El gato Luigi no sabe qué hacer y eso, para un gato, es demasiado. Cuando trata de escuchar su propia voz sufre un quebranto singular: sospecha que no es su voz sino la de Hortensia la que oye. Muchas veces ha sentido eso, que ella habla a través de él. Ahora está muerta, desde luego, pero se sabe que los muertos hablan más que los vivos; se atragantan de palabras y de ideas porque les saben distintas, más condimentadas, totales. Condimentadas. ¿Eso lo dijo ella o lo pensó él? Hortensia parece estar chapada en oro. Sí. O en ámbar, envuelta en ámbar, como ya habíamos dicho. O en miel. ¿O luz? ¿Es eso lo que está pasando? El gato Luigi no se dio cuenta y Hortensia se formó, está lista. No.

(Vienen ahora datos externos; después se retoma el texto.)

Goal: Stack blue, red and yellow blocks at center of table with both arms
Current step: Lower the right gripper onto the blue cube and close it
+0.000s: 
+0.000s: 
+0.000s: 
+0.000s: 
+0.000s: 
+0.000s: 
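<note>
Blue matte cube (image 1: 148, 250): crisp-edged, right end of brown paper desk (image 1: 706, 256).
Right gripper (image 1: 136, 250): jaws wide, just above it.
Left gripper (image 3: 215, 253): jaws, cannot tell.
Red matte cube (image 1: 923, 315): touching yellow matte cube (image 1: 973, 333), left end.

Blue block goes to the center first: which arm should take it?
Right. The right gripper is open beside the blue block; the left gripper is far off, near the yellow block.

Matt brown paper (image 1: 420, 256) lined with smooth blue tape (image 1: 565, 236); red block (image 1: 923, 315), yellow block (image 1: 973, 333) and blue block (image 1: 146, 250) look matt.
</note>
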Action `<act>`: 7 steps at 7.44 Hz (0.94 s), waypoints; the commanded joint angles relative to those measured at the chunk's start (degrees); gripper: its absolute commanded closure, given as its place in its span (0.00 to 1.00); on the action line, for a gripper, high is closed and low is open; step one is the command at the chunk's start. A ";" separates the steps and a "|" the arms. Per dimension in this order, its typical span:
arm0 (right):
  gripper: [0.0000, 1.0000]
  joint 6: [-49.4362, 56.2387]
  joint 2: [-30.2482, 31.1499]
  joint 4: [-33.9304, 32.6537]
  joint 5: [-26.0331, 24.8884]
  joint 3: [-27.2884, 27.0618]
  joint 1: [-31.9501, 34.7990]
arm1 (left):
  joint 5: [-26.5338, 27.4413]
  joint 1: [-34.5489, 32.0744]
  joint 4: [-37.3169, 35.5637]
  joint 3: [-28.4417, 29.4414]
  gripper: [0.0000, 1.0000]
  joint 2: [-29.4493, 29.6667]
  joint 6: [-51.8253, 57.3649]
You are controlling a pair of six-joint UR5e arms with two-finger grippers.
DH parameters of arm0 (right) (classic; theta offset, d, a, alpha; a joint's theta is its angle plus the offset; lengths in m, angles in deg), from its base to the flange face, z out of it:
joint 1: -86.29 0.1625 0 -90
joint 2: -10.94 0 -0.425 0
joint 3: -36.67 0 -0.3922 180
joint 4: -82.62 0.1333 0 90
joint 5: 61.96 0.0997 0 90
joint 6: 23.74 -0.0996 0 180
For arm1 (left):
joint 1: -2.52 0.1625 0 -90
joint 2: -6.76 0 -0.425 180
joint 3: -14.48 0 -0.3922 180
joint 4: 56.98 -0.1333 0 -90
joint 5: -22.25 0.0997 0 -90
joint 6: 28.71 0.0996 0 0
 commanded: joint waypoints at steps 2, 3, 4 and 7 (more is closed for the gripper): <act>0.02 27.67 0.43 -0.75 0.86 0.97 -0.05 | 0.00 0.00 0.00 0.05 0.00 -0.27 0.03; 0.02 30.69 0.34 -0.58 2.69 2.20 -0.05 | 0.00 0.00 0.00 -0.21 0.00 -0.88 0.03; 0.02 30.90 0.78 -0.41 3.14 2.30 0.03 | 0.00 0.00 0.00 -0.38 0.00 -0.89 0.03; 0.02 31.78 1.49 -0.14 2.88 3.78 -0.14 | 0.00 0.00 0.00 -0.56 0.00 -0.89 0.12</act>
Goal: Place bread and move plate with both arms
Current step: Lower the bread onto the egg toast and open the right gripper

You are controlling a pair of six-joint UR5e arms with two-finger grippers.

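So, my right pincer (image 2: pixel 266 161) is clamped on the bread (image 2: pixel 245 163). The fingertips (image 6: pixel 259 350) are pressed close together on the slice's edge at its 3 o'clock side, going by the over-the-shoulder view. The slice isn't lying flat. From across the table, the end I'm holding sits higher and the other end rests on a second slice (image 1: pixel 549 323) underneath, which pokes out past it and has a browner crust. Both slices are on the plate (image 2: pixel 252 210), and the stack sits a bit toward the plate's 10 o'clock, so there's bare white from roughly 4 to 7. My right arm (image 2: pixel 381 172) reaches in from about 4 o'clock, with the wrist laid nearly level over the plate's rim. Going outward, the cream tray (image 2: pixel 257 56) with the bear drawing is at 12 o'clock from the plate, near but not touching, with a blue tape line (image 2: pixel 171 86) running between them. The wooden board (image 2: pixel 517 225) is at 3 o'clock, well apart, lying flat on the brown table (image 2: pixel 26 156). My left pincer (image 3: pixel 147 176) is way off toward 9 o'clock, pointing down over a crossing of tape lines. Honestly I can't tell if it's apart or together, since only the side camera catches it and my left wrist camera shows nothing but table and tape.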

Su aspecto es radiante, pero su olor es inconfundible. Esa chapa es peligro. El aire, hace no mucho tiempo, se hartó y se volvió nuestro enemigo. Se cansó, se fastidió, se empachó. Se volvió esta nube de vidrios que, conforme va pasando el día y se calienta con la luz del sol se afila tanto que si uno hace así con una mano se llena de cortaditas. Por la noche se puede respirar mejor, nomás que no llueva.
Unas treinta horas, más o menos, después de que alguien muere por terror, ese aire que ahora es demonio vive y, algunos aventuran, siente. Que piensa, dicen otros, pero es muy difícil de creer. Si el terror piensa, y si para pensar debe procurarse la muerte de un animal, entonces esto es, de verdad, el fin.
Es verdad: algo tiene el lado izquierdo. No es que sepa mejor, todo sabe muy bien, pero en ese costado, el izquierdo, hay otra sustancia que, para escándalo del gato Luigi, actúa como una droga. Quién sabe si los caníbales lo sepan o lo sientan, o si sea algo reservado para los seres no humanos, pero es de una potencia equina, una bestia de droga. El gato Luigi es chiquito, además. Tres kilitos argentados y, ahora que probó el terror dorado, ¿quién sabe? Un esbelto gato electro.
Tiene que seguir, por lo menos hasta terminar con el área que comprende el brazo, pecho y hombro izquierdos. Tiene que hacer ese hueco para que pueda salir Hortensia por ahí, largarse y cederle por completo el territorio. Del resto del cuerpo continúa manando esto que llamamos terror pero que el gato Luigi comienza a comprender de otra manera. Hortensia es un bosque de coníferas marrones.